The Aztecs could hear parts of the universal voice most clearly in certain
segments of the continuum that stretches through the living world. The sacred
manifestations that issue from animal and human forms could be schematicized as
follows: 1. Gods who appear as animals. 2. Gods who act as nahualis. 3. Unified
nahualis - the two parts of a nahuali pair joined in one figure or two
figures that cannot be separated in their current state. 4. Aspects of gods
who appear with some animal attributes. 5. Multiple base hybrid gods whose
characteristics are inextricably fused. 6. Purely anthropomorphic gods,
sometimes accompanied by animals, sometimes not. In the following, I will
present examples of each of the these categories, showing how the animal
component of each of the first five is essential to the function of each
god, and how an animal assistant can act in the sixth, and show how the
human, animal, and divine elements carry out vital dialogues within the continuum of life.

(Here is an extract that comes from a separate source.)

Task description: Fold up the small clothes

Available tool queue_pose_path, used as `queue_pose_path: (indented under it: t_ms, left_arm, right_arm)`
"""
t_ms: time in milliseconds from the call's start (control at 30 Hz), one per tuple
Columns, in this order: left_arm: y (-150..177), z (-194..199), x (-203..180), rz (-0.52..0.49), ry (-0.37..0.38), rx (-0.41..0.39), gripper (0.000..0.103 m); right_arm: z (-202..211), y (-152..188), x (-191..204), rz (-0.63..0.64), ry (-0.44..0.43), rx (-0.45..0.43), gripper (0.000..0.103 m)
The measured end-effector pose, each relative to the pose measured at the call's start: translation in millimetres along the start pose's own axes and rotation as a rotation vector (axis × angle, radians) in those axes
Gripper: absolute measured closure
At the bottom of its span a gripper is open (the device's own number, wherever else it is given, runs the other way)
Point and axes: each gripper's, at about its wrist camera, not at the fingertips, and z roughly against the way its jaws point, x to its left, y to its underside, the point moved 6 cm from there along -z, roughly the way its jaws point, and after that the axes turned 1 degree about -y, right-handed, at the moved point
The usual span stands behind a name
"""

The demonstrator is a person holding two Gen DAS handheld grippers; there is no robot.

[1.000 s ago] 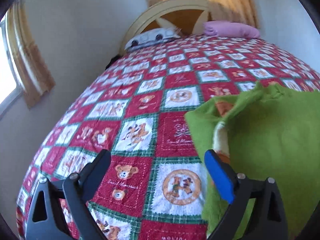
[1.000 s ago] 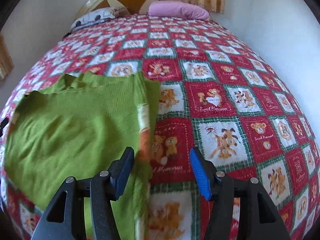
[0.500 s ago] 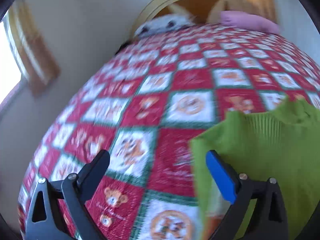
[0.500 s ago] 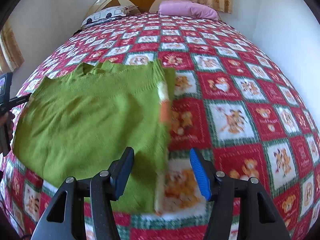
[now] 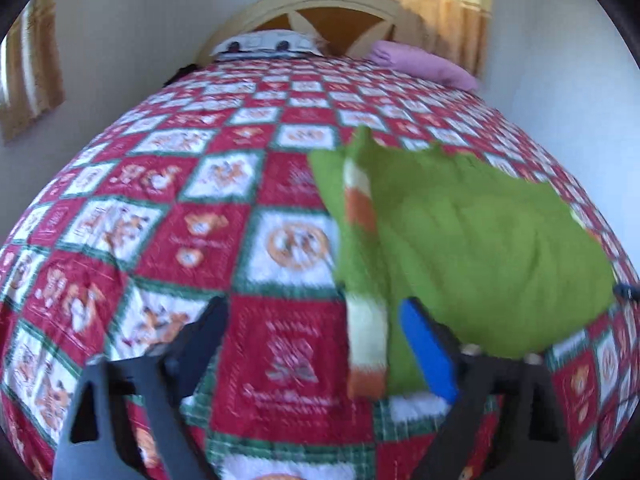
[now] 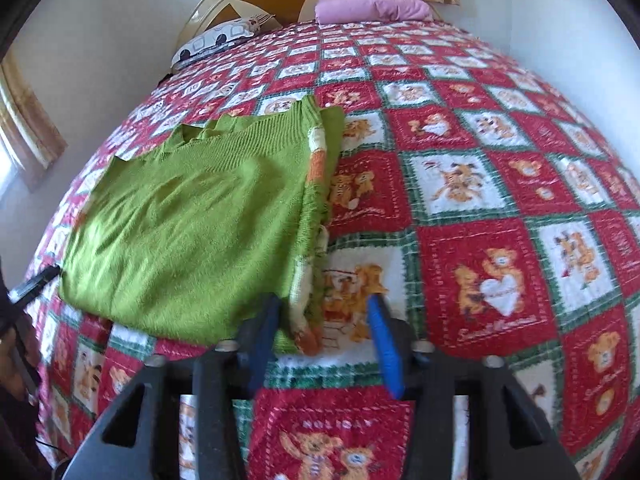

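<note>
A small green knit sweater (image 6: 192, 224) lies flat on the bed, its sleeves folded in; the orange-and-white striped cuff (image 6: 304, 320) runs along its right edge. In the left wrist view the sweater (image 5: 472, 240) lies right of centre with a striped sleeve (image 5: 362, 280) along its left edge. My left gripper (image 5: 316, 344) is open and empty, the striped cuff between its fingers. My right gripper (image 6: 322, 340) is open and empty, its jaws on either side of the sweater's near right corner.
The bed is covered by a red, green and white teddy-bear quilt (image 6: 480, 208). A pink pillow (image 6: 372, 6) and a white patterned pillow (image 6: 216, 40) lie by the headboard (image 5: 320, 12). Walls stand close on both sides. The left gripper's tip (image 6: 32, 286) shows at the sweater's left edge.
Both grippers have pulled back from the sweater and stayed open. The sweater now lies flat with its sleeves folded in. The left view has swung right to centre on the bed.
</note>
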Motion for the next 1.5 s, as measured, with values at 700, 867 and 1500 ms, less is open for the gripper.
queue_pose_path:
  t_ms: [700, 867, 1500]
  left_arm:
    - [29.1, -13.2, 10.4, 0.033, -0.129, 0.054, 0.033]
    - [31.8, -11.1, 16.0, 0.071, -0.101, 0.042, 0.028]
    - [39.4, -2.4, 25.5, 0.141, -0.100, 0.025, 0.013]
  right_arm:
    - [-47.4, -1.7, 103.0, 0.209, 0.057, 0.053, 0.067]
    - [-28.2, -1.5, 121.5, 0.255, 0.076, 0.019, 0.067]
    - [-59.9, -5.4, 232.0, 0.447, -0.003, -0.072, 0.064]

It seems best to present them with specific examples of Aztec iconographic
representation, and to move in some instances out of the Quetzalcoatl family,
in part to give the images a better and fuller context, in part to show
them as the Aztecs saw them in their own writing system. This seems
particularly important to me since I think it likely that the Aztecs made
and kept religious books not so much as a means of remembering things they
would otherwise have forgotten or of conveying new information, but to
help make them unforgettable, to give them more tangible form, and to aid
in internal visualization. All the iconographic images in this series
come from a single work, Codex Borbonicus.
This book itself presents its share of puzzles and paradoxes. The first
half of it contains the most lavishly and clearly drawn divinatory
calender that has come down to us. Its large page size (approximately
15 1/2 x 15 1/2 inches) and striking colors suggest that it may have
been used for ceremonial purpose. Although scholars have engaged in
sometimes heated debate as to its date of composition, we can feel
sure that if it was painted after the conquest of Mexico, it was
produced in a style that could just as easily have been done earlier.

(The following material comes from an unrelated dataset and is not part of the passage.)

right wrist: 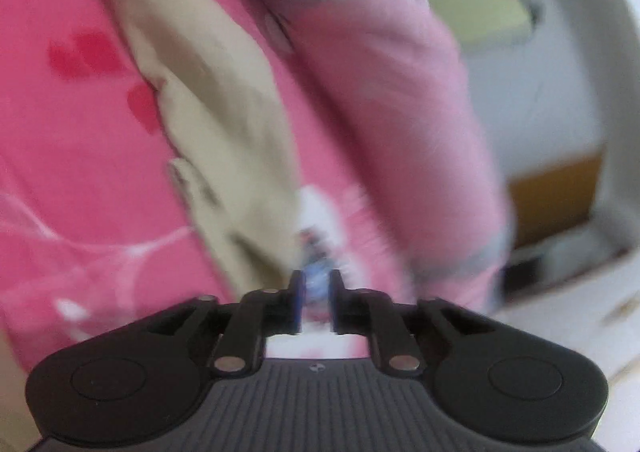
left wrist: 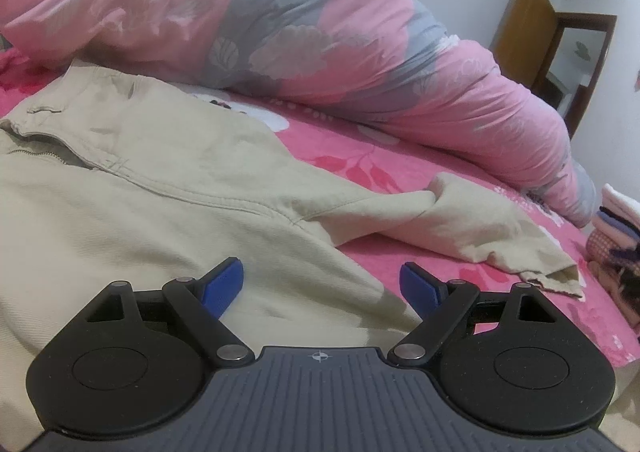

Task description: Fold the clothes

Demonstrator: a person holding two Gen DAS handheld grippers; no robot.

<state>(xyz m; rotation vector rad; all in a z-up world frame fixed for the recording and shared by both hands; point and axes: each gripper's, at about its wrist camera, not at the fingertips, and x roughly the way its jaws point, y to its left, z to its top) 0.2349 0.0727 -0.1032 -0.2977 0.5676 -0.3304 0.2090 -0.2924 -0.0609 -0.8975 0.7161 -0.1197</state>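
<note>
Directly beneath left tool, jacket.

Left wrist view low over beige jacket, facing quilt; right wrist view blurred, sharing both

A bulky pink-and-grey duvet heaps along the far side of the bed, walling off that edge. The beige jacket lies flat over the near part, its sleeve trailing right. Bare sheet between sleeve and duvet leaves an open lane. Folded clothes crowd the right edge.
</note>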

All the material presented in the calendar finds verification in older
manuscripts, and no European forms appear in it, apart from some notes
and glosses in Roman letters added after the original painting. The
first two pages were removed after the manuscript was brought to
Europe, and will probably never be recovered, though we know from
other books more or less what they contained. Large boxes appear
in the upper left hand corner of each page, flanked on two sides by
the grid of the calender. I present here only the images in these
large boxes, not the grids of day signs around them. Each page shows
a "week" of thirteen days. Twenty of these weeks made up the 260
day augural cycle, which, in a 52 year period, charts the
interrelation of solar years with the rotations of Venus.
The number thirteen probably derives from the approximate number of
lunations in a solar year, so that the moon also takes part in
this cycle. 52 divided by 4 yields 13: thus each of the 13 numbers in the
day signs, and the four year signs, pertains to one of the four sacred
directions that frame the earth as well as to the cycles of the
sun, moon, and Venus, which in turn get worked back into the
significance of each day. Each of the days in the calender is
listed by its day sign and number and includes other
symbols used in divination and ceremony. The images in the large
boxes, those shown here, present the deity who governs each "week,"

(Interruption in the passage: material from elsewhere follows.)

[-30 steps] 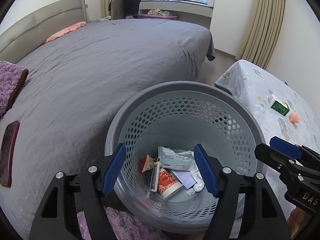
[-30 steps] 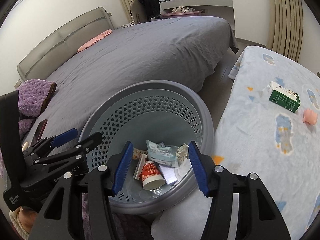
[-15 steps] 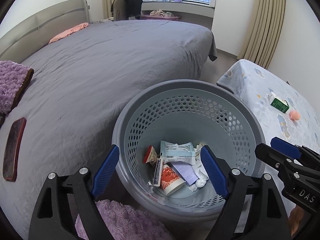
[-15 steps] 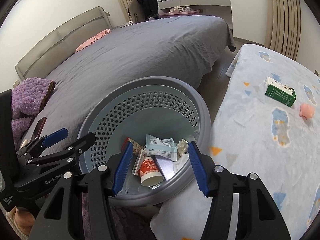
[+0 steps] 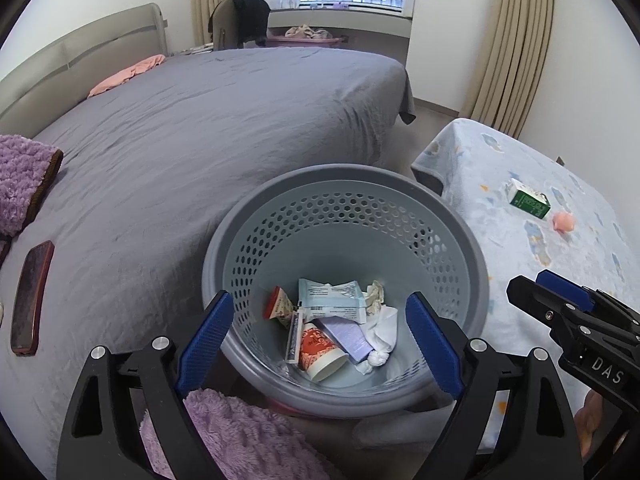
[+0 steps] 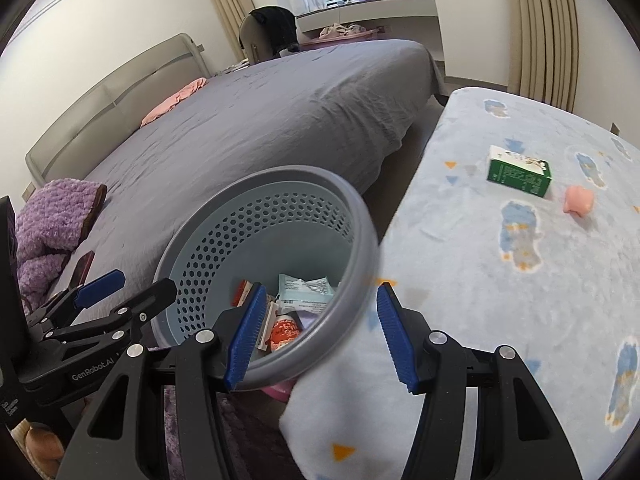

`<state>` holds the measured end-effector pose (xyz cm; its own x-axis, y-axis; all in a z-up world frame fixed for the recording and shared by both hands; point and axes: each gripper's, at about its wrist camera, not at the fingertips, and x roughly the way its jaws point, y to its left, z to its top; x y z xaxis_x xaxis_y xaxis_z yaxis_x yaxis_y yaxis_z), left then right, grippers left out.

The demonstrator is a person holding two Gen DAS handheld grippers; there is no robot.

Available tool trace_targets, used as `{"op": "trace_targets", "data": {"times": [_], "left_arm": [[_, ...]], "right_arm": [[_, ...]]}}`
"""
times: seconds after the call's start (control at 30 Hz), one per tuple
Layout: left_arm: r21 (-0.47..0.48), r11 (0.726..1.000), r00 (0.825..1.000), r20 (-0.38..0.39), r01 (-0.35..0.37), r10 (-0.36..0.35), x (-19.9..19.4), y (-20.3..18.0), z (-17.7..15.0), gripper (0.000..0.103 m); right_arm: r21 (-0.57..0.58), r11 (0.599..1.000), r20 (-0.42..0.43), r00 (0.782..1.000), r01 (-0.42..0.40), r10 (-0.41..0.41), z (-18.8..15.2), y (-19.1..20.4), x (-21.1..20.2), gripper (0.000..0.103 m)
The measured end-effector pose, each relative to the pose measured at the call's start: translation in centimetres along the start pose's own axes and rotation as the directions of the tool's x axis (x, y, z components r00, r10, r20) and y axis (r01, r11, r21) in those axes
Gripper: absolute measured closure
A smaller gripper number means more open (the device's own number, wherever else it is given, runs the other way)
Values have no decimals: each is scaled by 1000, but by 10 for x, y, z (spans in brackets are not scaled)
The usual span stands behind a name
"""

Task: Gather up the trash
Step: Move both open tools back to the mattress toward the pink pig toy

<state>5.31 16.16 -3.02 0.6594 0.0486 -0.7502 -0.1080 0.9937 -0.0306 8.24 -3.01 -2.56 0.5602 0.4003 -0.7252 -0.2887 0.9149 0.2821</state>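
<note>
Two grippers are hanging over the scene and I am reading both camera views. My left gripper (image 5: 320, 332) is hovering above the grey perforated basket (image 5: 344, 178), its blue pads spread wide and gripping nothing. My right gripper (image 6: 320, 334) is sitting at about 3 o'clock from the left one, over the basket's near rim and the edge of the light blue blanket (image 6: 500, 280); its pads are standing wide apart too and carrying nothing.

Inside the basket I am seeing collected trash: a red-and-white cup (image 5: 320, 350) lying on its side, a pale blue wrapper (image 5: 332, 300) toward 12 o'clock of the cup, a purple packet (image 5: 350, 336) just beside the cup at 3 o'clock, a white knotted tissue (image 5: 382, 334) farther that way, and a small red-edged sachet (image 5: 278, 306) at 10 o'clock.

On the blanket, well apart from the basket toward 2 o'clock, a green carton (image 6: 519, 171) is lying on its side, with a pink lump (image 6: 579, 200) near it at 4 o'clock. A dark red phone (image 5: 32, 298) is resting on the grey bed (image 5: 220, 120) at 9 o'clock of the basket.
</note>
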Motion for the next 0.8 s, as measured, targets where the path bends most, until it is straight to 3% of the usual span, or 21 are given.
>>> {"op": "trace_targets", "data": {"times": [0.8], "left_arm": [[124, 987, 994, 19, 105, -108, -5, -95, 15, 16]], "right_arm": [[180, 975, 97, 984, 133, -152, -5, -126, -59, 48]]}}
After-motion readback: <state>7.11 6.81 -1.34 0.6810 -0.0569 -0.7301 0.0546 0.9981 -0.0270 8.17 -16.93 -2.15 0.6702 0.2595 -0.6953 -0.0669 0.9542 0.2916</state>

often accompanied by another god who modifies the significance of
the primary figure.
The second section of the book provides year signs correlated with
the "Lords of the Night," enabling an adept to adjust any given 260
day period to the 52 year cycle of time or Aztec "century." The rest
of the book was left unfinished by the scribes, though it presents
intriguing suggestions of the kind of book it was meant
to be. The images in the third section center on ceremonies,
particularly those that end a 52 year cycle, when "New Fire" must be
lit to make the transition from one period to the next. Perhaps this
might have related to historical events, such as
those found in Codex Vindobonensis, had the scribes been able
to finish their work. The incompleteness of this section contains
suggestive possibilities, the answers to which may always elude us.
I sometimes think of this part of the book as a sort of nahuali for
the initial calendar. That's simply a poet's way of looking at it.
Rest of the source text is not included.